I dont see any pic attached, but lets more forward a little here anyway...

After we integrate we get two exponential terms, then we convert them to sin and cos terms and we get:
sin(k*t1*w0)/(k*w0)-sin(k*t0*w0)/(k*w0)+i*cos(k*t1*w0)/(k*w0)-i*cos(k*t0*w0)/(k*w0)

The above contains two terms that are real and two terms that are imaginary. The two terms that are imaginary are the ones with the multiplication by the operator "i". We separate them into the real and imag components by simply regrouping them:
real=sin(k*t1*w0)/(k*w0)-sin(k*t0*w0)/(k*w0)
imag=cos(k*t1*w0)/(k*w0)-cos(k*t0*w0)/(k*w0)
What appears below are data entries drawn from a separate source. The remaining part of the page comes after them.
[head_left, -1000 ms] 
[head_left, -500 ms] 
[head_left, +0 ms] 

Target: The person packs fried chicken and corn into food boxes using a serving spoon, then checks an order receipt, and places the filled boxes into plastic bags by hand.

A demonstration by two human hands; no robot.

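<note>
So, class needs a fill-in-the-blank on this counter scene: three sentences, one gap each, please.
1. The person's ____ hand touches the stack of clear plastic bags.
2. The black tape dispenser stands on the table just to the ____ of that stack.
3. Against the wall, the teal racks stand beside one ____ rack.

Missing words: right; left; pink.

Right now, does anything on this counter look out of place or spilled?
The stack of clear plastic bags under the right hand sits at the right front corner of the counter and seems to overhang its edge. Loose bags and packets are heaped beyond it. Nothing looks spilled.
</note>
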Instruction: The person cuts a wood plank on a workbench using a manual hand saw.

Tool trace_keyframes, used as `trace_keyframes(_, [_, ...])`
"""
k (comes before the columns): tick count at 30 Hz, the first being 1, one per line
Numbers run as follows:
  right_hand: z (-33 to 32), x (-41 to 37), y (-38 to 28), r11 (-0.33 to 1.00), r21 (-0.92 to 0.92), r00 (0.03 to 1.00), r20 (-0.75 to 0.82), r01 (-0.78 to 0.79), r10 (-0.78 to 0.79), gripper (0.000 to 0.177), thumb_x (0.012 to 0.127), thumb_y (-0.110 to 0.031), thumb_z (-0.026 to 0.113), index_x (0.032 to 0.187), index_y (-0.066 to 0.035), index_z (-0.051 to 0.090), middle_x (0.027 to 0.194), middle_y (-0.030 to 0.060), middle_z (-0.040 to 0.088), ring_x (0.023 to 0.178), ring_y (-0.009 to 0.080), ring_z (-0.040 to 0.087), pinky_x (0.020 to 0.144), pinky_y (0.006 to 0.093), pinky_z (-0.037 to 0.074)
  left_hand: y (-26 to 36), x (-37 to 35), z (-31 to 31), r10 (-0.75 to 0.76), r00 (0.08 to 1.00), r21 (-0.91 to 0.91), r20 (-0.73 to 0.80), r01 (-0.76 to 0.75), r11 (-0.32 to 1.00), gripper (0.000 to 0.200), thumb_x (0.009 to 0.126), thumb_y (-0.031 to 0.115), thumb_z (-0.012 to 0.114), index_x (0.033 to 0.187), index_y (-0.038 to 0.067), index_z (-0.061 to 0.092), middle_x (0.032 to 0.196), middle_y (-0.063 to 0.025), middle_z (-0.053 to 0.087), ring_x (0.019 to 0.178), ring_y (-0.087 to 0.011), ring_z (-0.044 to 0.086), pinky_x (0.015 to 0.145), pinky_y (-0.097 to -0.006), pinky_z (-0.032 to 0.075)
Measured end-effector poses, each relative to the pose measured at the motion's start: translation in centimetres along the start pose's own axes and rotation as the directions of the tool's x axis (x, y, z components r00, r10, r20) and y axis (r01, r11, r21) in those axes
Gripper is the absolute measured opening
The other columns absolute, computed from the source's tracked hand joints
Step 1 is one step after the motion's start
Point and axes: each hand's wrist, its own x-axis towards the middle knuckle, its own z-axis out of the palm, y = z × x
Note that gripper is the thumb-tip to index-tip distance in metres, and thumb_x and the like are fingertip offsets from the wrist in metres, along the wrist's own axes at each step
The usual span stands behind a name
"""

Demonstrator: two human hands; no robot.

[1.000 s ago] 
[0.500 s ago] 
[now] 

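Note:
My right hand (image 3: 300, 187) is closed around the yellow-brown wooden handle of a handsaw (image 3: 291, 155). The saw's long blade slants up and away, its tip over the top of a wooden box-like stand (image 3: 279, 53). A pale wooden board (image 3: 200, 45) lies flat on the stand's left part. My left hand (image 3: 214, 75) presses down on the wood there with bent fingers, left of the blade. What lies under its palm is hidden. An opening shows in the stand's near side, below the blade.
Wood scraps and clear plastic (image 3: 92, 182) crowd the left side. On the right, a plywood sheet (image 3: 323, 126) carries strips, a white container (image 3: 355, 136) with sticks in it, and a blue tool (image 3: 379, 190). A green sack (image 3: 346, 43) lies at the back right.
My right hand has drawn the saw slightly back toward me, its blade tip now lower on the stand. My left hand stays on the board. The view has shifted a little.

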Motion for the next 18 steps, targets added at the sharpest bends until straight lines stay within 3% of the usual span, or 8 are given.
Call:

So now for each k we will have one complete real part and one complete imag part, which forms a single complex number:
real+i*imag

t0 is the start of the pulse, t1 is the end of the pulse, w0 is the angular frequency of the repetition period Tp. The frequency of the pulse is F=w0/2pi, so the repetition period is 1/F=2pi/w0. So with a period of 1 second we have F=1Hz and so w0=2*pi*F=2*pi.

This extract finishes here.